- [What is required]: Find every line containing the string "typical" in the data below, and report how many there are, with no other words.

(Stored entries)
■ ■ ■
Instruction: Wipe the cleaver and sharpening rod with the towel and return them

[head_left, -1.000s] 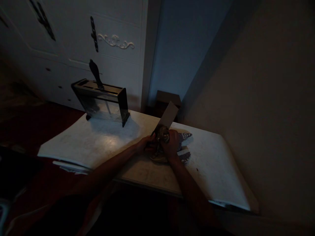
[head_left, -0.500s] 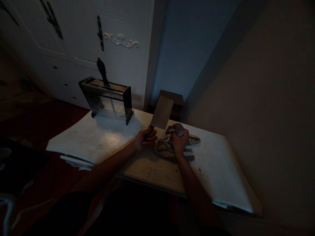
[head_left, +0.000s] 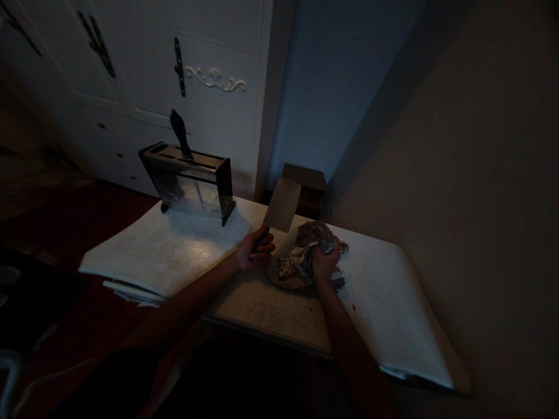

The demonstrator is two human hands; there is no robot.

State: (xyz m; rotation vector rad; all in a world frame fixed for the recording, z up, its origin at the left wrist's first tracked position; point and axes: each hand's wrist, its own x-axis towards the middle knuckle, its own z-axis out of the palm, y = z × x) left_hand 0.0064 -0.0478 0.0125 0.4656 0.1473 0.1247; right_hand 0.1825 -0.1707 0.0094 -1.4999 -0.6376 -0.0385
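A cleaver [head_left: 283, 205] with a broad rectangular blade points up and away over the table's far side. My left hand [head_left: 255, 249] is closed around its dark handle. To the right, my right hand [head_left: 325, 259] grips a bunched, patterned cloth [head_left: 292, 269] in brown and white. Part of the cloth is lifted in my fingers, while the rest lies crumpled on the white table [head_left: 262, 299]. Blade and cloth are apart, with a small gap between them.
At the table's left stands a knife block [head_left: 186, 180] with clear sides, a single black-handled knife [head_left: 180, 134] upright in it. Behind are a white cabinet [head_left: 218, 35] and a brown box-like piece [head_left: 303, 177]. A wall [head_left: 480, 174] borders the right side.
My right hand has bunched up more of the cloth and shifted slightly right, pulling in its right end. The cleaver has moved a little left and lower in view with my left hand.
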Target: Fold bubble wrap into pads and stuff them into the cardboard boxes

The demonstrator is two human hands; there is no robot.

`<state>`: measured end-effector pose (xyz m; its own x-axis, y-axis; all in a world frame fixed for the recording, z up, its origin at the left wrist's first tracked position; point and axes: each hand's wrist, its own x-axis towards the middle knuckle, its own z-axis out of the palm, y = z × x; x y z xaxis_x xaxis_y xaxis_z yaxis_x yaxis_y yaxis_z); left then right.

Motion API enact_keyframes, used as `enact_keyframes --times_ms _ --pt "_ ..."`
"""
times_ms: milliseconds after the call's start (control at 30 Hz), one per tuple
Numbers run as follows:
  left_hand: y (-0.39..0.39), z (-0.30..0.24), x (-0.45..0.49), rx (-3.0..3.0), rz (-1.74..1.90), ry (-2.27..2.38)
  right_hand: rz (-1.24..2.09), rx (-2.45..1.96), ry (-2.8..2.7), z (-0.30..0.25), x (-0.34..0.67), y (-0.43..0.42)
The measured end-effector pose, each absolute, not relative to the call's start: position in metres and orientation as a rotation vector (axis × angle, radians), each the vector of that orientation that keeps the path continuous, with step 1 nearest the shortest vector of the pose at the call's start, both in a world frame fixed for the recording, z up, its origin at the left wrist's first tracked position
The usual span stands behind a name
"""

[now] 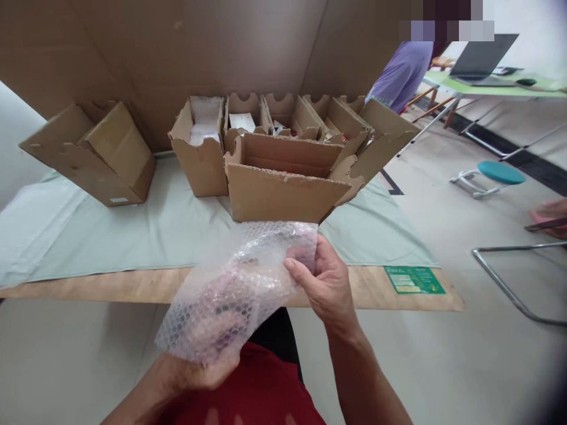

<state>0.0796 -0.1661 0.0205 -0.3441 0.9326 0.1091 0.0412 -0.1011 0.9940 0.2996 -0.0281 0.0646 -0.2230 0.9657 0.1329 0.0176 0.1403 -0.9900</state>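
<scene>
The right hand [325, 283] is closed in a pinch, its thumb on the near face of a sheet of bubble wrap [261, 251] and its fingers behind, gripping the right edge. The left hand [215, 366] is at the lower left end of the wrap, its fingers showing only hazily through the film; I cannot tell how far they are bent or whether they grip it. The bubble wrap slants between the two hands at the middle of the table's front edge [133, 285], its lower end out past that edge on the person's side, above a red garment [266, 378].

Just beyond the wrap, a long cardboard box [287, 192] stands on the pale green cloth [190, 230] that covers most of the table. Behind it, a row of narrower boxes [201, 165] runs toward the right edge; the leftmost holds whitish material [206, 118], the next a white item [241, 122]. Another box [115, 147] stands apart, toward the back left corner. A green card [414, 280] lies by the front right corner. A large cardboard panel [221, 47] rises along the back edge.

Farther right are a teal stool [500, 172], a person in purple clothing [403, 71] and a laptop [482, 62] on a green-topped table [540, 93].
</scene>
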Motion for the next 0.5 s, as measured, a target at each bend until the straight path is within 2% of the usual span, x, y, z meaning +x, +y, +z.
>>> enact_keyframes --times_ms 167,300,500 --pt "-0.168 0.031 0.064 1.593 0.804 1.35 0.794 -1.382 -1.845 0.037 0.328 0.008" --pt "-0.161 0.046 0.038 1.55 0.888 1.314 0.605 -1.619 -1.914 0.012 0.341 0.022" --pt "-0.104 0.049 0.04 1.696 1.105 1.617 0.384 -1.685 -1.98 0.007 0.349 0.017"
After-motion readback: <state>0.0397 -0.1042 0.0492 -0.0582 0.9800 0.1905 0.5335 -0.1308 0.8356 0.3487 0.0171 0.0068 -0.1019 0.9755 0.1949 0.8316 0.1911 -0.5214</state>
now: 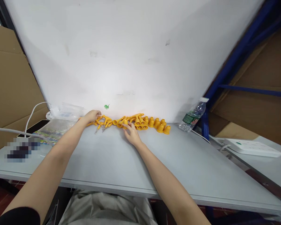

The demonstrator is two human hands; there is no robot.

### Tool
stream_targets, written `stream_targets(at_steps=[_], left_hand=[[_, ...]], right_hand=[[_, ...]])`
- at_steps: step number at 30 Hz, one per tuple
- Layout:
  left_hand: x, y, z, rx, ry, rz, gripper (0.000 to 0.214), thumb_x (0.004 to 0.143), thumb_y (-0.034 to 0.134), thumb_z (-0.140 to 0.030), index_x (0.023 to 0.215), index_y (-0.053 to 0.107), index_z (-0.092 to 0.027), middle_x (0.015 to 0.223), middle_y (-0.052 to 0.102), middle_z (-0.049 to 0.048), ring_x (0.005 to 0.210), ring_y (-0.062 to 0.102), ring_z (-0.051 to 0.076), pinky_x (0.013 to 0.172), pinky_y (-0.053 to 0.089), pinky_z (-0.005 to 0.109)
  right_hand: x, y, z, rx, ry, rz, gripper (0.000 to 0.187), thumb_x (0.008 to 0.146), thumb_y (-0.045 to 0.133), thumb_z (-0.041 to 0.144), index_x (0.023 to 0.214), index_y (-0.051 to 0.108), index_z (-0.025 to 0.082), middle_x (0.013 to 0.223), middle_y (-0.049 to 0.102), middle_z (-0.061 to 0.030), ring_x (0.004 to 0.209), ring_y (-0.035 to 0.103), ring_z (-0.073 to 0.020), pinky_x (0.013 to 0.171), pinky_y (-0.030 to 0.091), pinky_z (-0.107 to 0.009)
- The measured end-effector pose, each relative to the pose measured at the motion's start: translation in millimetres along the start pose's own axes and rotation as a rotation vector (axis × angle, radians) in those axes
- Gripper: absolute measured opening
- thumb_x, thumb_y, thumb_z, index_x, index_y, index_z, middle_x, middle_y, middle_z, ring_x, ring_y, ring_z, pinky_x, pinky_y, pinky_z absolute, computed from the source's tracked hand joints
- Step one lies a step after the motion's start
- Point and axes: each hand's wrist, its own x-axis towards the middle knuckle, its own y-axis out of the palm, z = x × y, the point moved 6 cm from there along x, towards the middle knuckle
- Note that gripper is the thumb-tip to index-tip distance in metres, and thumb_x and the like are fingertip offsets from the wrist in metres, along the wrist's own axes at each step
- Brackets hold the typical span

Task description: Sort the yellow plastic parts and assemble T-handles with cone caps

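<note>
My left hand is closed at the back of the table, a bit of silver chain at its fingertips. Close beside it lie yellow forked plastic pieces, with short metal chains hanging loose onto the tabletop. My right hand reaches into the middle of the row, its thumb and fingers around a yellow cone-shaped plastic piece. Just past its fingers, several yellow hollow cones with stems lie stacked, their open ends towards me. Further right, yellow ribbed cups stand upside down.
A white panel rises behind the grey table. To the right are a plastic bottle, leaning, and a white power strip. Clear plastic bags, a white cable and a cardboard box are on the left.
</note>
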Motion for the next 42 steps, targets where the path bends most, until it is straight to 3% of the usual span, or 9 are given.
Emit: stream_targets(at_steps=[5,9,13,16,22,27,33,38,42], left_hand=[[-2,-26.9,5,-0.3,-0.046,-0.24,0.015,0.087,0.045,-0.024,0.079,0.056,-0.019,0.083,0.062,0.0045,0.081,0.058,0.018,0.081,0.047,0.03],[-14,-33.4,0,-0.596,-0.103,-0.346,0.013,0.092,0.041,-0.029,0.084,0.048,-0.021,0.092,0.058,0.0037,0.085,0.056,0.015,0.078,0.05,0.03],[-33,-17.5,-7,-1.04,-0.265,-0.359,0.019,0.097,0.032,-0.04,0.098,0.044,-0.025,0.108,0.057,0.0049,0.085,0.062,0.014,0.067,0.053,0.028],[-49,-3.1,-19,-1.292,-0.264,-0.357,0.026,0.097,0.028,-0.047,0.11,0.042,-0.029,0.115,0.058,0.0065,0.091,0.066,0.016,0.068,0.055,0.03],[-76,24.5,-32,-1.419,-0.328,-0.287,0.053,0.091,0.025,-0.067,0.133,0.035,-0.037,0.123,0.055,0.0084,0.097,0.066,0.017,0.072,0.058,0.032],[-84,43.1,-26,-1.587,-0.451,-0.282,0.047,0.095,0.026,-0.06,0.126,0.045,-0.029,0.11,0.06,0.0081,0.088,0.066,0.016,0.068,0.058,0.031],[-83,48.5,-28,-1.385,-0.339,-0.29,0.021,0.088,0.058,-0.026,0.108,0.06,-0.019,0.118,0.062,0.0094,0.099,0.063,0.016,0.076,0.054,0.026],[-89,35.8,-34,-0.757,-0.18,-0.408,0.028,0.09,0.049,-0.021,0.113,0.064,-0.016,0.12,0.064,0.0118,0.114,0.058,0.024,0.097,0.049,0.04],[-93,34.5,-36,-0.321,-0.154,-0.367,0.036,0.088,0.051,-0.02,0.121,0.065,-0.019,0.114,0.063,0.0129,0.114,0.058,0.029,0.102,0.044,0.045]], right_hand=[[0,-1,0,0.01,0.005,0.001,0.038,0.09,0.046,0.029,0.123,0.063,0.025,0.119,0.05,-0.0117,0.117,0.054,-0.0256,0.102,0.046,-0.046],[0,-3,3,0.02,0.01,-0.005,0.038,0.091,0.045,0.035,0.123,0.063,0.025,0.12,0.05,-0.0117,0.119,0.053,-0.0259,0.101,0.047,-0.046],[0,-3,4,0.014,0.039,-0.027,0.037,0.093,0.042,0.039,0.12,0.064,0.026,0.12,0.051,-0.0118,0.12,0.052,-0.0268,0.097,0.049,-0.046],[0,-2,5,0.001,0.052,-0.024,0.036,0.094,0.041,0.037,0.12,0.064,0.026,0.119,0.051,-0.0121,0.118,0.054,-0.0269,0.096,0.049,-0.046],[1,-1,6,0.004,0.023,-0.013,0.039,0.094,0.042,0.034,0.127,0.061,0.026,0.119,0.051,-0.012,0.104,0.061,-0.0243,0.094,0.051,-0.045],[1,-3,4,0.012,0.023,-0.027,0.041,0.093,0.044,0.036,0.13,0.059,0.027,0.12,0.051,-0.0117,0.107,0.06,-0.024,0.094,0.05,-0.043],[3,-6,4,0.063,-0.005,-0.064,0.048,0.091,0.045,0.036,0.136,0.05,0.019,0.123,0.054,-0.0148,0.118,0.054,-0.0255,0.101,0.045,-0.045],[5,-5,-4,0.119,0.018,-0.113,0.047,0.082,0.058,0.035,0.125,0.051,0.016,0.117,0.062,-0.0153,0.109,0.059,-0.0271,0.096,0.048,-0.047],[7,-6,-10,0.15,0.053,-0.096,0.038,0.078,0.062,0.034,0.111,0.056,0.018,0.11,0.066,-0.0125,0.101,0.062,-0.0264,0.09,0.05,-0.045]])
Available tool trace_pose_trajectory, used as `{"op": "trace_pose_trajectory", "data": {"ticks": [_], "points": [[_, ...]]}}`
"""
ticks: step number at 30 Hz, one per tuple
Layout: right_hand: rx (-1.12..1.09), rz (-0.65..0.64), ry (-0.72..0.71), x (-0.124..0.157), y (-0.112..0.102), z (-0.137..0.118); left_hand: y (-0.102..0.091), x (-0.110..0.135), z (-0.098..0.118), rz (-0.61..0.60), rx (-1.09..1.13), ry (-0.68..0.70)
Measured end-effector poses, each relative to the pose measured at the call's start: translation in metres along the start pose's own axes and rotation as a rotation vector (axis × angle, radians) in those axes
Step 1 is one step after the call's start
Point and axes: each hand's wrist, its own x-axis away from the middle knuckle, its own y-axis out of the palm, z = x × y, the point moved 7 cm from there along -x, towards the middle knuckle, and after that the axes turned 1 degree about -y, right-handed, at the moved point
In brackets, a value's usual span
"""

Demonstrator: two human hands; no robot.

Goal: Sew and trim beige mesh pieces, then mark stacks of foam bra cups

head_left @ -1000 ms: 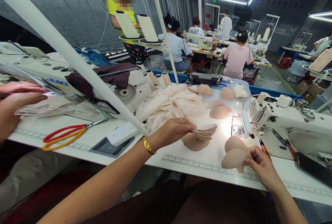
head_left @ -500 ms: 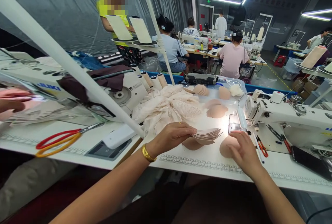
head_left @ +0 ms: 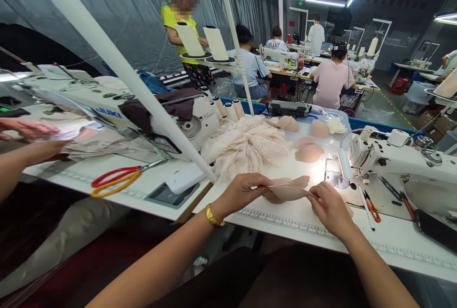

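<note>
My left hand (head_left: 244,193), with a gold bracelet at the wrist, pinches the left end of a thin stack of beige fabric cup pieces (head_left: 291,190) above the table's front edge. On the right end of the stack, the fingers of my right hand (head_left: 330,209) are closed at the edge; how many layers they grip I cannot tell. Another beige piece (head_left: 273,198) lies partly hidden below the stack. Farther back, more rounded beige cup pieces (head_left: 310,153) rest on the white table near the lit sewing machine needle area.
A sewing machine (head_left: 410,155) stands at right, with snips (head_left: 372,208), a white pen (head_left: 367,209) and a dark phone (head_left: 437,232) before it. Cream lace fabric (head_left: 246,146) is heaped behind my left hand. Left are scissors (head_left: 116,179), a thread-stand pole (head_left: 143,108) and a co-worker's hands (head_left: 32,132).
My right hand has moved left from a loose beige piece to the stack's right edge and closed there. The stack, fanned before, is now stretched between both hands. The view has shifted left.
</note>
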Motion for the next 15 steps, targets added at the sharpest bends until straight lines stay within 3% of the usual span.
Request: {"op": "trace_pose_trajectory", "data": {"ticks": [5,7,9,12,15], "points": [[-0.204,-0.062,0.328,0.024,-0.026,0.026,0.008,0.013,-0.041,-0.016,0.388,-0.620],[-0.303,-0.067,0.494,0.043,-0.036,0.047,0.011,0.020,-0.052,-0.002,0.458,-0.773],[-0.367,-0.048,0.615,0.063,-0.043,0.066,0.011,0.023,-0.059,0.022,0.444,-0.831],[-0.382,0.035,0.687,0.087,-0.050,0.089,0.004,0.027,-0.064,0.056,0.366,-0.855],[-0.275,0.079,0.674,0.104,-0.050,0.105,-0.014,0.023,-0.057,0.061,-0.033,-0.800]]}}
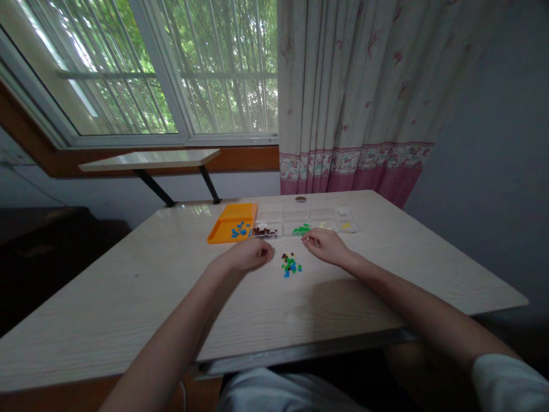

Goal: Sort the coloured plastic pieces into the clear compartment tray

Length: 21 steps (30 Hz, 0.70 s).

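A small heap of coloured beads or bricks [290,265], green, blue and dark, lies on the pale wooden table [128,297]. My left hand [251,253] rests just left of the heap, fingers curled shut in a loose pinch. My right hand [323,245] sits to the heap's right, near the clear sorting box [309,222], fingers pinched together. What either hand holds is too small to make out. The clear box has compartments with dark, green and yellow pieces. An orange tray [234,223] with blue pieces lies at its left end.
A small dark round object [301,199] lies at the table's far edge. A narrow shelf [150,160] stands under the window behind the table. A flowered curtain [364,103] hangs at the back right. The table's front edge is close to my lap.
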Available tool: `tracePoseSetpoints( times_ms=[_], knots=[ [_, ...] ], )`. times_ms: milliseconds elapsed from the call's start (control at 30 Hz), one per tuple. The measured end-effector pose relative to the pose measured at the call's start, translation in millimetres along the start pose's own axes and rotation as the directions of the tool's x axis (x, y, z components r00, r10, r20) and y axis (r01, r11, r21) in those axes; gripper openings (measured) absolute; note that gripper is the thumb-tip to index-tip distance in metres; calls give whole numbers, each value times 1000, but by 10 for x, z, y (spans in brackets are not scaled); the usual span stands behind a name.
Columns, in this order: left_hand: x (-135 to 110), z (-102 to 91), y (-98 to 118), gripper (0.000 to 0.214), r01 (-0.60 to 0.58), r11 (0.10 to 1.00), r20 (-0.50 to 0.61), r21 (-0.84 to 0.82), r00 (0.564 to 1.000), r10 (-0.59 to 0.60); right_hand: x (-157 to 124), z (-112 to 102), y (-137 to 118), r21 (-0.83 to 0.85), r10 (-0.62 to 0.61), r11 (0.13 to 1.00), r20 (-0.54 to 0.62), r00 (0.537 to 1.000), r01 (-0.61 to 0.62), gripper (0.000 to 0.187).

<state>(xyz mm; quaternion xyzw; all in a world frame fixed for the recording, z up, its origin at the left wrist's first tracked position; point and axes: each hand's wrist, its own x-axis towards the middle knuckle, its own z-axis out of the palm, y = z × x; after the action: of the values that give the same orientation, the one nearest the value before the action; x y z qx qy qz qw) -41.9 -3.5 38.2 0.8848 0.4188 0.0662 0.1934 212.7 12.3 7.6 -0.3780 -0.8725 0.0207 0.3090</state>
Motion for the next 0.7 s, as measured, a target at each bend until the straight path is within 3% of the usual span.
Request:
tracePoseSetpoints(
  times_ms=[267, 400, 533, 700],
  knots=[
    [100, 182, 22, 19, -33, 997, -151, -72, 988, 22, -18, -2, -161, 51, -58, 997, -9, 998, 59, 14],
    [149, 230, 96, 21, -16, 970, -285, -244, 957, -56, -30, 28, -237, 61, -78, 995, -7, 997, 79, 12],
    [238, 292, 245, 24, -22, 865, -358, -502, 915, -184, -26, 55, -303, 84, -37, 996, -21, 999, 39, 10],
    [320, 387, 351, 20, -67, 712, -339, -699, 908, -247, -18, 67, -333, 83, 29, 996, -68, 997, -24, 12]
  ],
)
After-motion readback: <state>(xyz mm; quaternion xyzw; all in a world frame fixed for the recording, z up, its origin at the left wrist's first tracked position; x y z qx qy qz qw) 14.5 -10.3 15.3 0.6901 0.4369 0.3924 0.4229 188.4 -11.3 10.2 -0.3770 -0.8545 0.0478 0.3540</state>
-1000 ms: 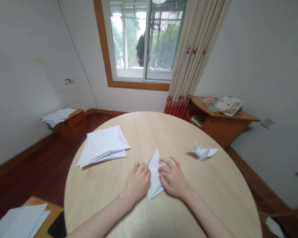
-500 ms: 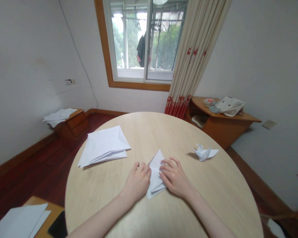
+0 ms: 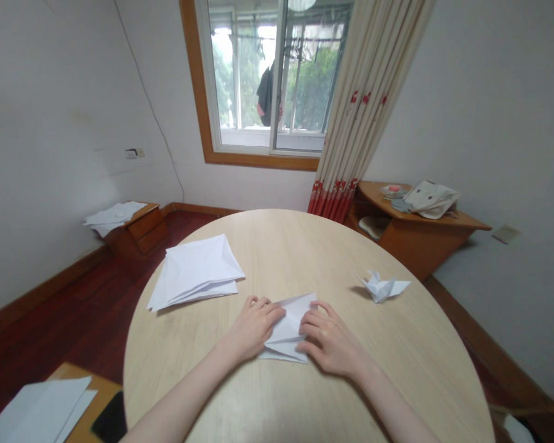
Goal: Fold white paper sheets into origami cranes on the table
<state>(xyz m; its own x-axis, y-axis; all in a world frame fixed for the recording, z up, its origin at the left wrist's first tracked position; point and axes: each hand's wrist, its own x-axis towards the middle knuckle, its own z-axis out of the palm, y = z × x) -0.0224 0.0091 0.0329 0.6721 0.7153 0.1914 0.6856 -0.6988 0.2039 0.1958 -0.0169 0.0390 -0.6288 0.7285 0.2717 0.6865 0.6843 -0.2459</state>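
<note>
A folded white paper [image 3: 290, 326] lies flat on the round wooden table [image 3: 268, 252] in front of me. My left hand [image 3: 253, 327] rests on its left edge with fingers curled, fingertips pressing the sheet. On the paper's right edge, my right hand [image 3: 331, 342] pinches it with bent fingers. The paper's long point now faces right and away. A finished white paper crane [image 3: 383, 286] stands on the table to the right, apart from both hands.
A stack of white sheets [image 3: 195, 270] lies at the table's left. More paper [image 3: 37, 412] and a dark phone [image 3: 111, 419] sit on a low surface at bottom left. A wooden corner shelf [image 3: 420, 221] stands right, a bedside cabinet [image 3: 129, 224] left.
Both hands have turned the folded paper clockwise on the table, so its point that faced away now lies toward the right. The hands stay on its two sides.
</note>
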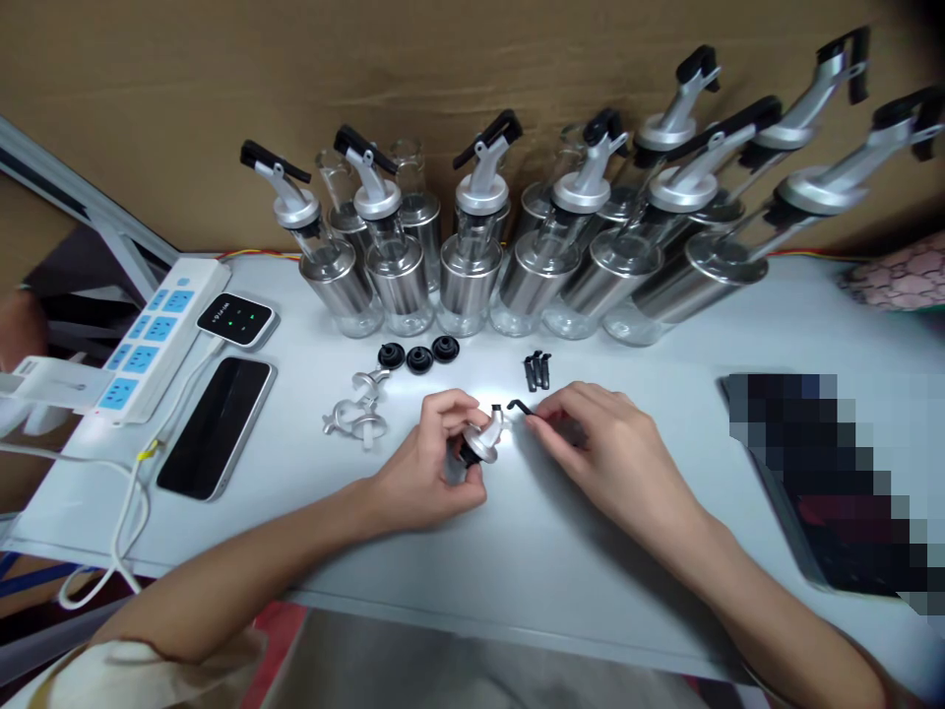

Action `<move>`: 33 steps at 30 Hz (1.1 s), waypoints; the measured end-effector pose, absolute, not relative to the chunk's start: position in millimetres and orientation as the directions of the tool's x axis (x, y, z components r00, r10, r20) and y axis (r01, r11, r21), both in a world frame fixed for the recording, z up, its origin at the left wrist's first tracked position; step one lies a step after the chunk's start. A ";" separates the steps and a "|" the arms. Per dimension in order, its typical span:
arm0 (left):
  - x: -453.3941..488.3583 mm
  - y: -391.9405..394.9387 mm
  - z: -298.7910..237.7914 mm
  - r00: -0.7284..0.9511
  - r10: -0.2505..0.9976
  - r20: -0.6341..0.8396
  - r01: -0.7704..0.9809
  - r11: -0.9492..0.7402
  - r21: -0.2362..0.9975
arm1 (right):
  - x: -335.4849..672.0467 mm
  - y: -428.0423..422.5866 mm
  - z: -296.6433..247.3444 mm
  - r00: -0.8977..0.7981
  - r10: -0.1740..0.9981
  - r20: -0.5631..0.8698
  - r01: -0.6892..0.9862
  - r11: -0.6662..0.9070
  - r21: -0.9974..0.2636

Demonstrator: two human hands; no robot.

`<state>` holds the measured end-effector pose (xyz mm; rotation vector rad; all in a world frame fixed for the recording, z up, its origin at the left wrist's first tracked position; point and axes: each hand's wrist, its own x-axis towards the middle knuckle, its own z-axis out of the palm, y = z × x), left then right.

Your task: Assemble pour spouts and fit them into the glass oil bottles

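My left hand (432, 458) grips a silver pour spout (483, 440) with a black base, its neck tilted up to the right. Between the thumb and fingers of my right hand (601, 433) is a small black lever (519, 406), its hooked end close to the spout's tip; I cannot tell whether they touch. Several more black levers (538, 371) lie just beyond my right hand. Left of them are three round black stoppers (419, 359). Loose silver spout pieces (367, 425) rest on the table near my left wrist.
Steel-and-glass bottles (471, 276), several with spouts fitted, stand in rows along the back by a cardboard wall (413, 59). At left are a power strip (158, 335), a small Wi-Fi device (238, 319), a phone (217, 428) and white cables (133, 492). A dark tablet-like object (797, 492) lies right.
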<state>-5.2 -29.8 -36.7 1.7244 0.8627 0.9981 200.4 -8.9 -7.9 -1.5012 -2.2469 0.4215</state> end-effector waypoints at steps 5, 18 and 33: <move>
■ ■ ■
- [Result of this task]: 2